I’m almost centrally the guy claiming LLMs will d/acc us out of AI takeover by fixing infrastructure, technically I’m usually hedging more than that but it’s accurate in spirit.
If transformative AI is developed soon, most open source projects (especially old ones relevant to internet infrastructure) are going to be maintained by humans with human response times. That will significantly increase the time for relevant security patches to be reviewed and merged into existing codebases, especially if at the time attackers will submit AI-generated or co-developed subtle exploits using AI systems six to nine months behind the leading capabilities, keeping maintainers especially vigilant.
I usually say we prove the patches correct! But Niplav is correct: it’s a hard social problem, many critical systems maintainers are particularly slop-phobic and won’t want synthetic code checked in. That’s why I try to emphasize that the two trust points are the spec and the checker, and the rest is relinquished to a shoggoth. That’s the vision anyway– we solve this social problem by involving the slop-phobic maintainers in writing the spec and conveying to them how trustworthy the deductive process is.
Niplav’s squiggle model: Median $~1b worth of tokens, plus all the “setting up the project, paying human supervisors and reviewers, costs for testing infrastructure & compute, finding complicated vulnerabilities that arise from the interaction of different programs…” etc costs. I think a lot’s in our action space to reduce those latter costs, but the token cost imposes a firm lower bound.

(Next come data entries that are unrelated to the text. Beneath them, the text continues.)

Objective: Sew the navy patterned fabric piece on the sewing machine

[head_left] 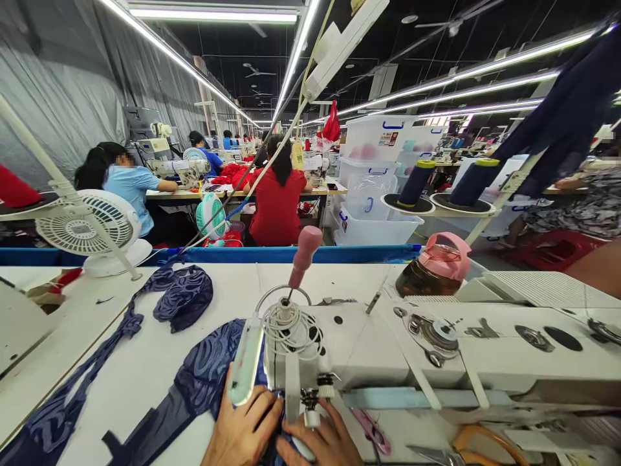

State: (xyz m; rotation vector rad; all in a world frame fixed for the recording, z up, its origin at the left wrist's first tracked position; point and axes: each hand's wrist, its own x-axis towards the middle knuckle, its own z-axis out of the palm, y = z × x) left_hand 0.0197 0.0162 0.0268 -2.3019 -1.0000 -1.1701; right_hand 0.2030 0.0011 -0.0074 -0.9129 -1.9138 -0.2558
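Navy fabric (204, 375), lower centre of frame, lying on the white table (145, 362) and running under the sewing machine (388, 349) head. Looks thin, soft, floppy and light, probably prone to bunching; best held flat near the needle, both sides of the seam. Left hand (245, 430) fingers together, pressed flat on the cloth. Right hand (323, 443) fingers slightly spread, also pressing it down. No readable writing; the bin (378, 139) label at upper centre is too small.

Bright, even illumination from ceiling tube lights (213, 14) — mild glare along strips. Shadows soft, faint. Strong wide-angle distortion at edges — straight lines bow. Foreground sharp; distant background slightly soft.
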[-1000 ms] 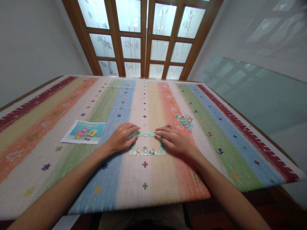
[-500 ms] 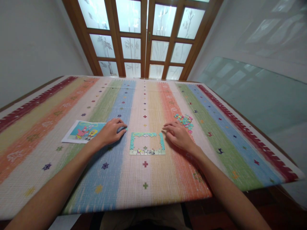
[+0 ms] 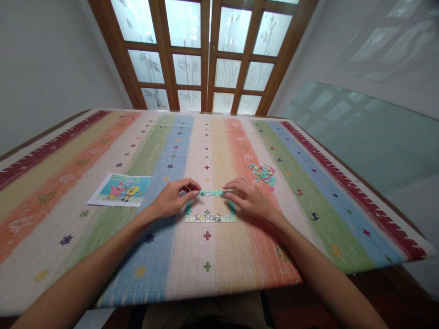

But this is an EA Forum post, meaning the project is being evaluated as an EA cause area: is it cost effective? To be cost effective, the savings from alleviating some disvalue have to be worth the money you’ll spend. As a programming best practices chauvinist, one of my pastimes is picking on CrowdStrike, so let’s not pass up the opportunity. The 2024 outage is estimated to have cost about $5b across the top 500 companies excluding microsoft. A public goods project may not have been able to avert CrowdStrike, but it’s instructive for getting a flavor of the damage, and this number suggests it could be easily worth spending around Niplav’s estimate. On cost effectiveness though, even I (who works on this “LLMs driving Hot FV Summer” thing full time) am skeptical, only because open source software is pretty hardened already. Curl/libcurl saw 23 CVEs in 2023 and 18 in 2024, which it’d be nice to prevent but really isn’t a catastrophic amount. Other projects are similar. I think a lot about the Tony Hoare quote “It has turned out that the world just does not suffer significantly from the kind of problem that our research was originally intended to solve.” Not every bug is even an exploit.
niplav @ 2025-02-25T21:36 (+2)
Not draft amnesty but I'll take it. Yell at me below to get my justification for the variable-values in the Fermi estimate.